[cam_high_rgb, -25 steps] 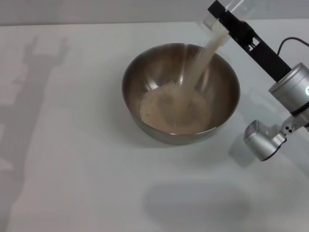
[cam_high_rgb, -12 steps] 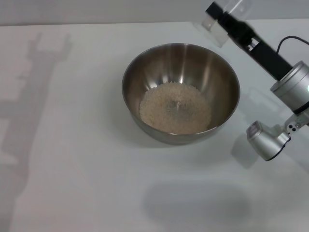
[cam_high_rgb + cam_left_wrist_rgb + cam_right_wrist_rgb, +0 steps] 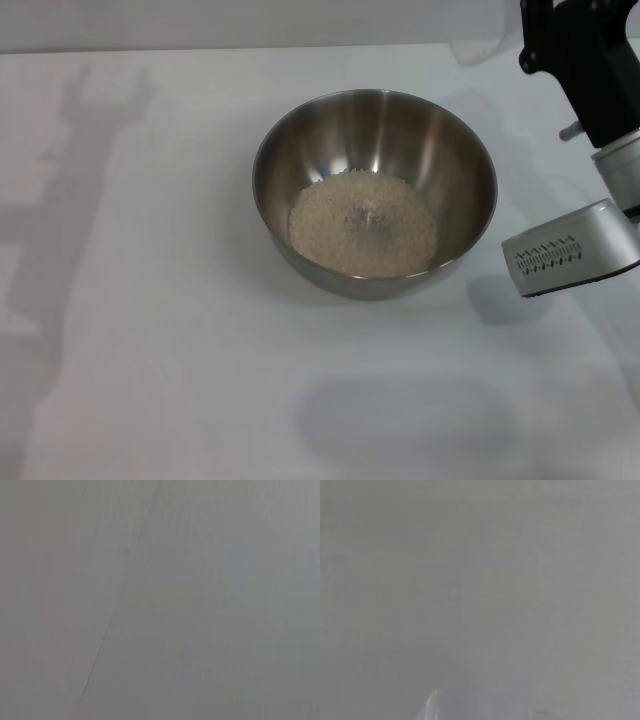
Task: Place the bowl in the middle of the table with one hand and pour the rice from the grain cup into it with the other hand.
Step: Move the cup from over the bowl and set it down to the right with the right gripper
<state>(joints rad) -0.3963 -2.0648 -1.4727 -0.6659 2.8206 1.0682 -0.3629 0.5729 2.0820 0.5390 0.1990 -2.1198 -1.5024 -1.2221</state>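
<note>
One big white table [image 3: 150, 330] fills most of the head view. On it, abt in the middle, sits the bowl [image 3: 300, 130], round and shiny, upright. Its rim is bare all the way round and nothing touches it.

R arm comes in at the far right, up high, w/ black and silver parts. The right gripper [image 3: 540, 40] is at the top right corner, above the table, off to the far right of the bowl and not over it. Its fingers can't be made out, so can't tell if they are open or closed.

Just beside the gripper's black part is the grain cup [image 3: 478, 48], clear and hard to see, up near the far edge of the table. It touches the gripper's side; can't tell how it is held.

Inside the bowl lies the rice [image 3: 362, 222], a pale flat heap on the bottom, a bit toward the near side.

L arm isn't seen in the head view. Both wrist views show only plain grey.
</note>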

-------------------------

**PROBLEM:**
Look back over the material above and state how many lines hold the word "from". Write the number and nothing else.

**ANSWER FOR THIS EXERCISE:**
2